Paul regarded the cross as the pivotal point of his message and so as synonymous with the gospel (cf. 1 Cor. 1:17). The “message of the cross” is the saving power of God (1 Cor. 1:18), and thus those who oppose the gospel are “enemies of the cross of Christ” (Phil. 3:18). This identification of his gospel with the cross was a scandalous move, for the cross signified for the ancients the punishment due to the worst of society’s offenders. Even the modern symbol of the electric chair does not match what Justin Martyr calls the “despised and shameful mystery of the cross” (Dial. 131 [ANF 1.265]).
5:12 / Confident that he has his readers on his side at last, Paul expresses the outrageous wish that the rival evangelists would let the knife slip on themselves. It is a darkly brilliant sentiment, showing that just as the result of his gospel is freedom, the result of his opponents’ is the worst form of impotence. Paul plays with a concept similar to the one he used in 4:9, where he describes the life to which the Galatians were being attracted as akin to their former life of slavery to impotent and grasping masters. According to Deuteronomy 23:1 any male whose penis is cut off shall not be admitted to the assembly of the Lord. Paul’s wish that the rival evangelists emasculate themselves may then also include a wish for a graphic demonstration that their message is alienated from God’s plan.
Paul’s use of the designation agitators for his rivals betrays more of his negative regard for them. This term is used elsewhere in the NT to signify political agitation (Acts 17:6; 21:38). Paul may be tarring his opponents with the same brush with which they tarred him, that of lacking integrity and agitating for some sort of political advantage.

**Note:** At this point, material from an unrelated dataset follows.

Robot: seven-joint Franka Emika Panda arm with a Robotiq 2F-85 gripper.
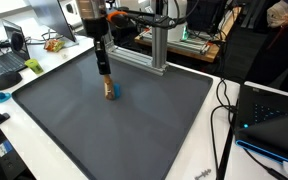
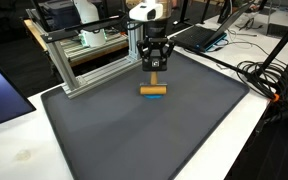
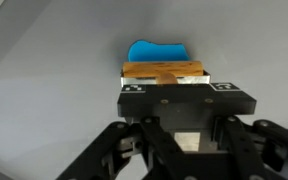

5:7 / See V. C. Pfitzner, Paul and the Agon Motif (NovTSup 16; Leiden: E. J. Brill, 1967), esp. pp. 136–38.
5:8 / The Greek word for persuasion (peismonē) occurs only here in the NT, and outside the NT it occurs rarely. Longenecker notes that later extrabiblical writings use the word with negative connotations to mean “empty rhetoric” (Galatians, p. 231). Paul may be using the word with this nuance, thereby denigrating his rivals’ message as empty in distinction from his, which is “the truth.”
5:10 / In the Greek the word krima, here translated “penalty,” is lit. “judgment.” The word translated “pay” (bastasei) has the sense of “bearing” or “enduring.”
5:11 / Given that Paul states that his coming to faith in Christ was also a call to preach to Gentiles as Gentiles (1:16), it is doubtful that by still preaching circumcision Paul means that in his early Christian days he preached circumcision. The Acts account of Paul circumcising Timothy (16:3) is problematic. As mentioned in the Introduction, many scholars now tend to deal with discrepancies between Paul’s self-presentation and the account in Acts by giving priority to Paul’s own words. Even if the incident in Acts 16 did occur, it is to be noted that since he was the son of a Jewish mother, Timothy was effectively a Jew and not a Gentile.
Donaldson suggests that Paul is speaking of his former life as an advocate for Judaism to the Gentiles; the sense is: “In my former life in Judaism I admit that I preached circumcision to the Gentiles; but then God called me to preach Christ crucified, and I preach circumcision no longer” (Paul and the Gentiles, pp. 282–83).